両博士は自分たちの説を裏付けるために、328もの文献を引用していますが、そのうち動物の体内でのグリホサートとマンガンの関係を扱った論文は1つしかありません。その論文は乳牛に関するもので、体内に残留するグリホサート量とマンガン濃度との間に関連は見つかっていません。つまり、動物の体内におけるグリホサートとマンガンの関係を示すデータはどこにもないのです。
セネフ博士とサムセル博士は、この無根拠に近い説をさらに発展させて、グリホサートとマンガンの結合が、自閉症、アルツハイマー病、パーキンソン症、不安障害、骨粗しょう症、炎症性腸疾患、腎結石、骨軟化症、胆汁うっ滞、甲状腺機能障害などの原因だと主張しています。根拠の部分で科学的な正確さがないのですから、これらの主張も憶測でしかありません。
実際に彼らが科学誌に掲載した論文は、メスネイジ博士とアントニオ博士によって検証され、完全に否定されています。
憶測の暴走が止まらない
セネフ博士とサムセル博士の憶測の暴走はまだ止まりません。今度はグリホサートが農場から流れ出して海に至れば、珊瑚礁を死滅させ、大規模な環境破壊につながる可能性があると主張します。珊瑚の表面は粘膜に覆われていて、この粘膜に含まれる「硫酸化糖タンパク質」を作るにはマンガンが必要です。グリホサートはマンガンを減少させるから、表面を覆う粘膜に異常が発生して珊瑚が死ぬという理屈です。
この説でも、実際にグリホサートが珊瑚を殺すのかどうか、殺すとすればどのくらいの量が必要か、といった実証データはありません。農場におけるグリホサートの使用は厳重に管理されていますから、流れ出るのは微量です。海に至れば、さらに希釈されます。そのような微量の物質が大きな環境破壊を起こすことは今まで証明されたことがありません。これも憶測に過ぎないといえるでしょう。
狂牛病までもグリホサートが原因!?
あろうことか両博士は、グリホサートが「プリオン病」を引き起こすとも言っています。プリオン病とは、狂牛病と呼ばれて世界中で大問題となった「BSE」などの病気です。人間の脳疾患である「ヤコブ病」もプリオン病の1つです。
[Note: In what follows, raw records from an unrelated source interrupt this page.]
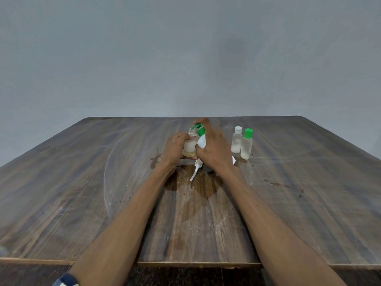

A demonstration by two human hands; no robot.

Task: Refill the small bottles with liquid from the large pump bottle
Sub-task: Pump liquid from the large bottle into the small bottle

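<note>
On the wet wooden table [82,182] at frame centre, the left hand [175,149] is gripping an uncapped small bottle [190,144] while the right hand [214,149], fingers curled, is pressing the pump bottle [201,139]; a nozzle missing the narrow neck would likely be spilling more.

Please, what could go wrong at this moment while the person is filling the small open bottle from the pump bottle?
The pump nozzle sits at the narrow mouth of the small open bottle, so liquid might miss it. The table already looks wet near the hands, so bottles may slip. The right hand could knock the two capped bottles.
</note>
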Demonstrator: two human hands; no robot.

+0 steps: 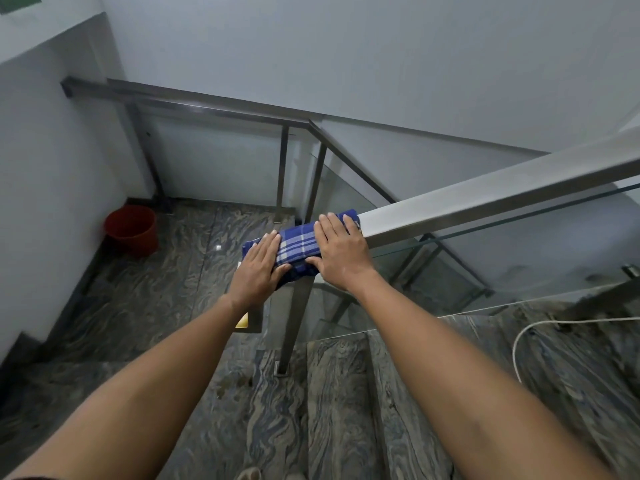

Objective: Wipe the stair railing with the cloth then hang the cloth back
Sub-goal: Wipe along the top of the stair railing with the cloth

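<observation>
**Both hands pressing the cloth on the end of the railing**

The person is standing at the top of the stairs and is reaching both bare arms forward and down. The left hand (258, 268) is lying flat on the left part of the cloth (298, 247), with the fingers stretched out and close together, and the thumb is resting on the near edge of the fabric. The right hand (341, 252) is covering the right part of the cloth; its fingers are reaching over the top and its thumb is hooking under the near side, so it is gripping the cloth against the metal. The cloth is blue with white checks, and it is sitting folded over the lower end of the railing (485, 199), just above the metal post (294, 323) that is going down to the step.

Under the arms, the marble steps (339, 393) are showing a dark wavy pattern. A white cable (519, 341) is lying on the floor to the right, beside the glass panel (485, 268) under the railing.

Farther down, a red bucket (131, 230) is standing on the landing in the corner, near the pale wall (52, 168). Behind it, a second stretch of railing is running along the far side of the landing.
</observation>
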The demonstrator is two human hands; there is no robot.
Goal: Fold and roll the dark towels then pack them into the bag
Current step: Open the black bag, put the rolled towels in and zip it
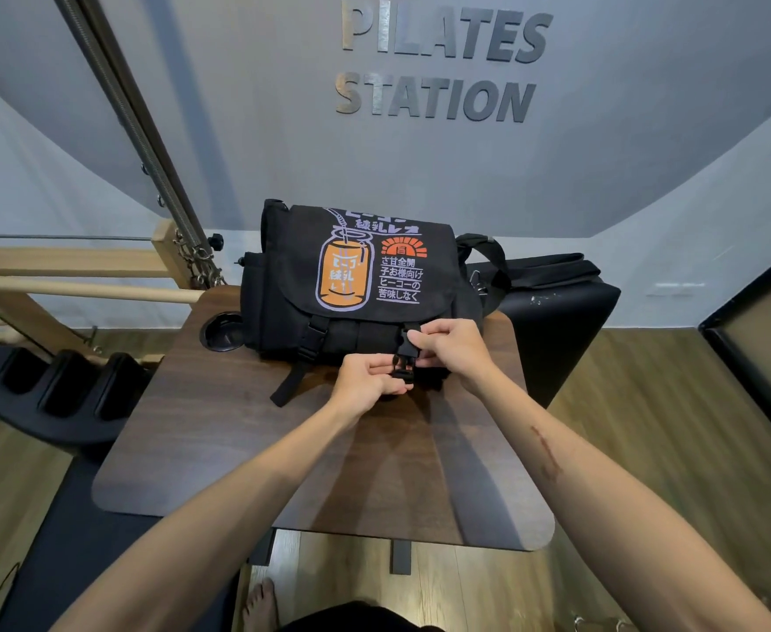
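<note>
Cup recess (pixel 222 331) beside bag (pixel 361 275)

Wall (pixel 420 166) carries raised metal lettering: "PILATES STATION" in two lines. Bag (pixel 283 275) flap has a print of an orange can with a straw plus Japanese text; the white lines at right read roughly さ甘全開 / 子お様向け / ヒーコーの / 苦味しなく. Header line and the characters on the can aren't cleanly legible.
</note>
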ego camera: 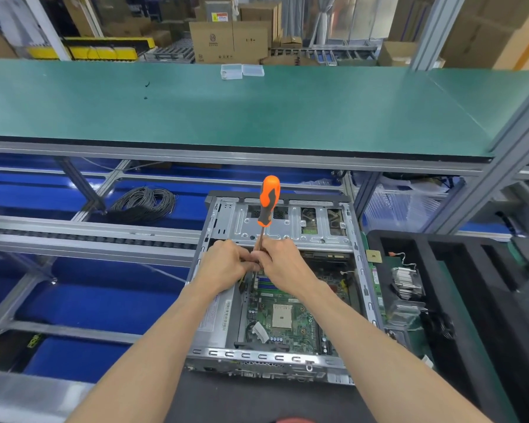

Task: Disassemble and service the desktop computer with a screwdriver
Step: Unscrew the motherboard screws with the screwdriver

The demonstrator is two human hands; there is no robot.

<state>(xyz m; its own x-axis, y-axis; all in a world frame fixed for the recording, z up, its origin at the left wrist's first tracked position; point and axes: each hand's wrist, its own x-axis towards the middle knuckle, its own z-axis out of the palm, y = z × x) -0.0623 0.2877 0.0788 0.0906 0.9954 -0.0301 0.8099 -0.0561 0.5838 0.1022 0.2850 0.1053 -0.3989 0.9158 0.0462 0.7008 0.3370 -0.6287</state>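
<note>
Open desktop computer (275, 288) at 6 o'clock, motherboard (283, 319) exposed. Left hand (226, 264) and right hand (283, 261) together above the board, both curled round the screwdriver (268, 206) shaft, orange handle pointing to 12. Heatsink (406, 282) in black tray (471, 270) at 3 o'clock.

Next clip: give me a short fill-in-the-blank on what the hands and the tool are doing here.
1. The screwdriver has an ___ and black handle.
2. Its handle points ___, above both hands.
3. The left hand and right hand meet over the open ___ case.
4. A coil of black ___ lies left of the case.

Missing words: orange; up; computer; cable
</note>
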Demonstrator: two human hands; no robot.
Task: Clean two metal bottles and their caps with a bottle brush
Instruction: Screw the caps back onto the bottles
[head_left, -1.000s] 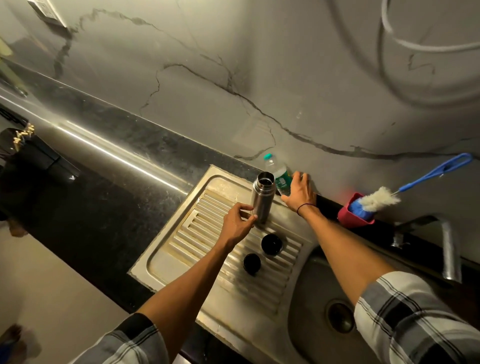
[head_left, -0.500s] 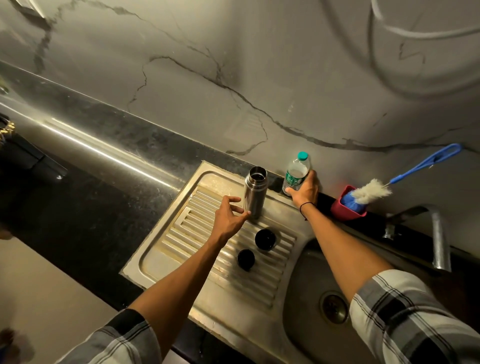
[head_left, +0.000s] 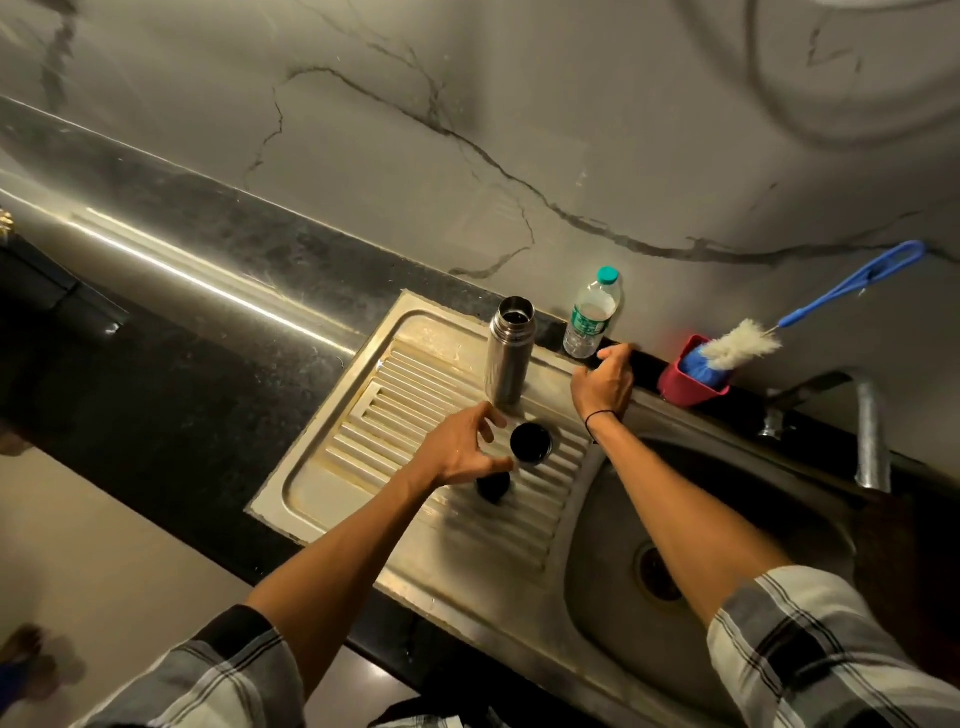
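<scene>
1. Neither hand is gripping anything: the left hand (head_left: 465, 449) is hovering with fingers loosely spread, and the right hand (head_left: 605, 382) is hanging relaxed and empty.
2. Just beyond the left fingertips, a metal bottle (head_left: 510, 351) is standing upright and uncapped on the ribbed drainboard (head_left: 363, 441), likely parked where water can be running off.
3. Beside the left hand, a dark cap (head_left: 531, 442) is sitting mouth-up; a second cap (head_left: 493, 487) is lying partly under that hand.
4. Just past the right hand, a plastic water bottle (head_left: 592, 318) is standing on the back ledge.
5. Further right, the bottle brush (head_left: 748, 344) is leaning in a red holder (head_left: 685, 385), untouched, so scrubbing appears not yet begun.
6. Only one metal bottle is showing.
</scene>
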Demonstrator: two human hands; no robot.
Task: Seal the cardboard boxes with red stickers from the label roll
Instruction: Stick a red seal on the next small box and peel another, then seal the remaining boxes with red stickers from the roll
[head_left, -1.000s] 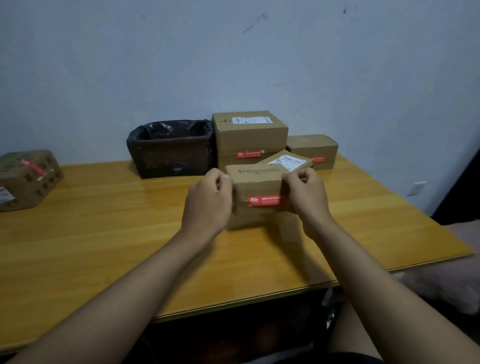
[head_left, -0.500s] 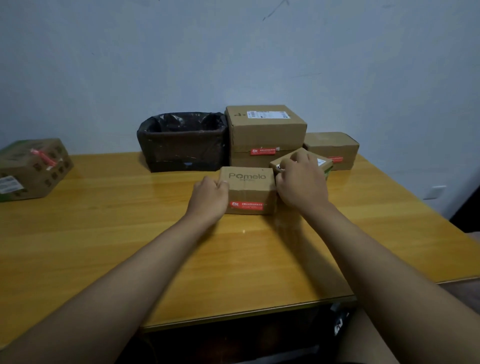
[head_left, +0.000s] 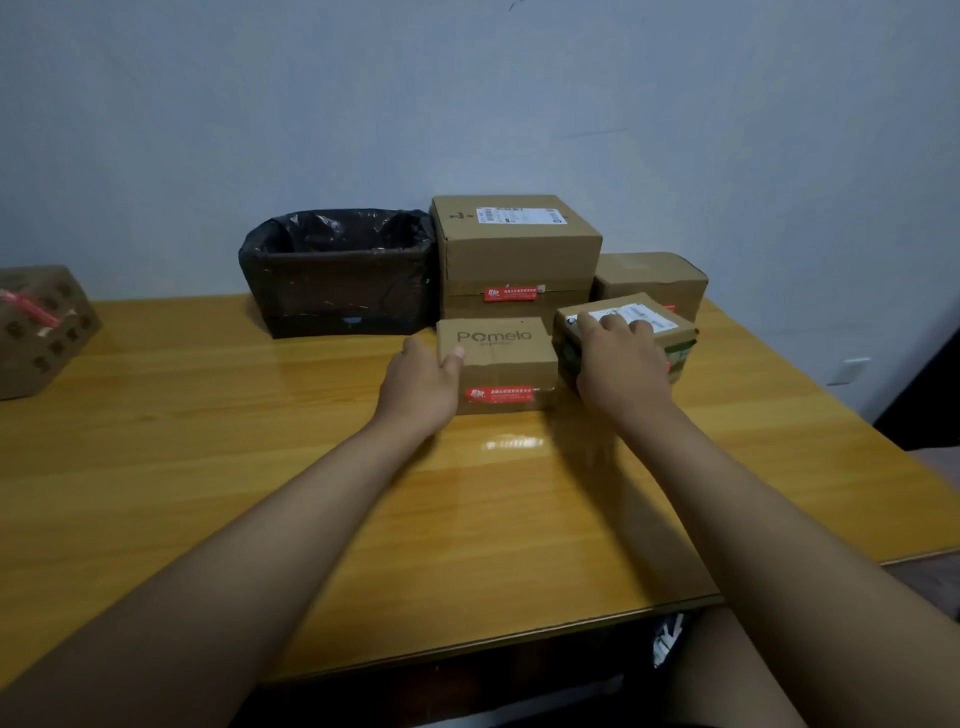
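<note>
A small cardboard box printed "Pomelo" (head_left: 496, 358) is sitting on the wooden counter (head_left: 208, 441), and every other place here is being given relative to it. A red sticker (head_left: 500, 395) is lying across the seam on its near face. The person's left hand (head_left: 423, 384) is resting against the box's left side, its thumb lying over the top left edge and its fingers hidden behind the cardboard, so how tight that grip is cannot be told. The right hand (head_left: 618, 364) is lying just to the right of the Pomelo box, its grip loose, with straight fingers spread flat on the white shipping label of a second small box (head_left: 670, 332) that is touching or nearly touching the Pomelo box's right side. Directly behind the Pomelo box a larger carton (head_left: 514, 249) is standing, with its own red sticker (head_left: 510, 293) on its near face. Behind and to the right, another brown box (head_left: 652, 278) is sitting against the wall. Behind and to the left, a bin lined with a black bag (head_left: 337, 275) is standing beside the larger carton. Far to the left, at the counter's edge, a printed box (head_left: 44, 327) with red tape is lying tilted. The label roll cannot be made out.
</note>
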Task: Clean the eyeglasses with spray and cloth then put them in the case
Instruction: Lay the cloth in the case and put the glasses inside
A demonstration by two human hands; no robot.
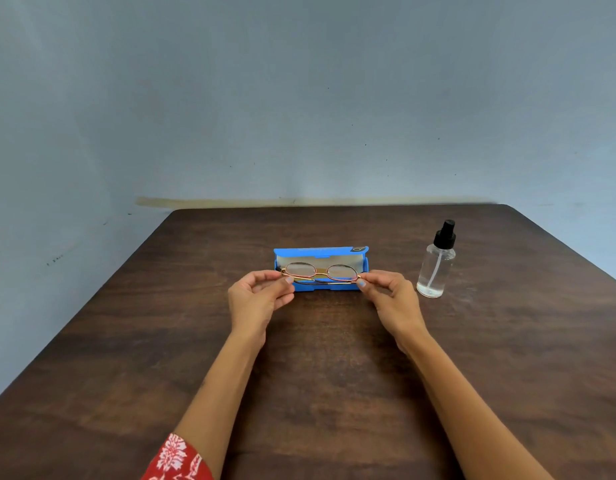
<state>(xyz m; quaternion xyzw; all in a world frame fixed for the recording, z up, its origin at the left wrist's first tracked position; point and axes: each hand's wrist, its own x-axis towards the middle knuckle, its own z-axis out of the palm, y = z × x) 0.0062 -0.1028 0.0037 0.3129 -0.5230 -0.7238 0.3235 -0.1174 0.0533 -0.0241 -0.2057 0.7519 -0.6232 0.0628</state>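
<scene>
Folded gold-rimmed eyeglasses [319, 274] hang just over the open blue case [313, 287] in the middle of the table. My left hand [256, 299] pinches the frame's left end between thumb and fingers. At the frame's right end, my right hand [389, 299] pinches it the same way. The case has a pale lining, and its lid [320, 251] stands up behind the glasses. A clear spray bottle [435, 266] with a black nozzle stands upright to the right of the case. No cloth is in view.
The dark wooden table [317, 358] runs to a blue-grey wall at the back. Its left and right edges slant away toward the near corners. A red patterned sleeve [176, 460] shows at the bottom left.
</scene>
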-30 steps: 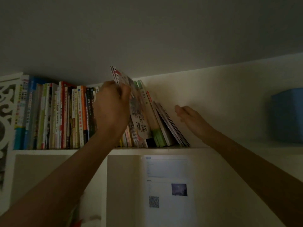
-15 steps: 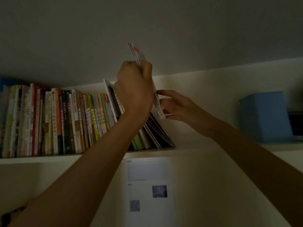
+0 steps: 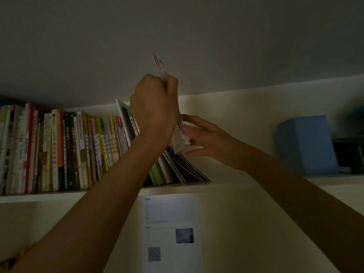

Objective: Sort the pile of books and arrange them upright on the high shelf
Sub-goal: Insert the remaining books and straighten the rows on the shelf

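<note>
My left hand (image 3: 155, 107) is closed around a few thin booklets (image 3: 160, 66), held edge-on and lifted above the high shelf (image 3: 246, 184); their top end pokes up over my fist and their bottom end shows beside my right hand. My right hand (image 3: 202, 137) sits just right of them, thumb and fingers apart, touching the booklets' lower corner and a white page. Below, several thin books (image 3: 185, 168) lean left against green-spined books (image 3: 157, 174). A long row of upright books (image 3: 59, 150) fills the shelf's left part.
A blue box (image 3: 307, 144) stands on the shelf at the right, with a dark object (image 3: 348, 154) beside it. The ceiling is close above the books. A printed sheet with a QR code (image 3: 171, 233) hangs below the shelf.
My left hand has pulled the thin booklets up and out of the leaning group. My right hand came in from the right to touch their lower end. The view shifted right.
</note>
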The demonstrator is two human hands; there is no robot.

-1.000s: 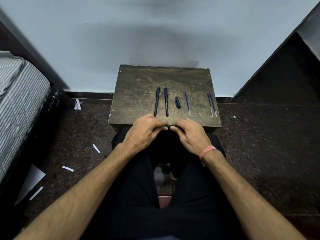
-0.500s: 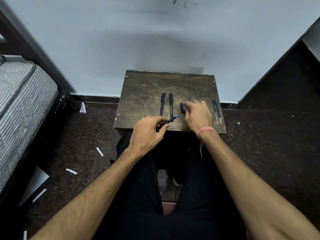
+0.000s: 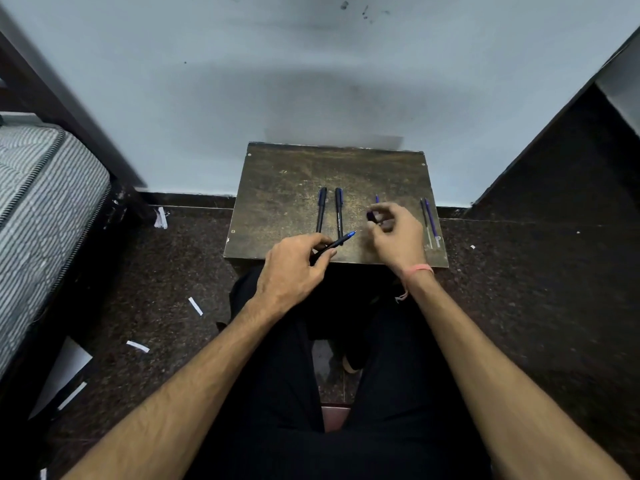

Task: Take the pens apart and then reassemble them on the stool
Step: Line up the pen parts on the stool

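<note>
A dark wooden stool (image 3: 284, 174) stands against the wall. My left hand (image 3: 294, 268) grips an uncapped black pen (image 3: 341, 240) at the stool's front edge, its blue tip pointing right and away. My right hand (image 3: 394, 233) hovers over the stool's right half and pinches a small dark cap (image 3: 370, 215) between thumb and fingers. Two capped black pens (image 3: 321, 209) (image 3: 338, 211) lie side by side in the middle. A blue refill (image 3: 377, 199) pokes out behind my right hand. Two more thin refills (image 3: 429, 220) lie near the right edge.
A striped mattress (image 3: 45, 195) on a dark frame lies to the left. White paper scraps (image 3: 195, 305) are scattered on the dark speckled floor. A dark wall (image 3: 554, 168) rises at the right. My legs in black trousers sit just before the stool.
My hands separated from the pen at the front edge. My right hand reached onto the stool, took the small cap and lifted it. My left hand keeps the uncapped pen.
</note>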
プリオン病の原因は「プリオンタンパク質」です。このタンパク質にマンガンが結合すると、プリオン病になるのです。両博士は、グリホサートがマンガンのバランスを崩すとプリオン病を引き起こすと主張します。しかし、彼らの説では、グリホサートはマンガンと結合するのですから、プリオンタンパク質に結合するマンガンは減るはずです。むしろプリオン病を予防することになります。ここでは屁理屈の理屈すら合っていません。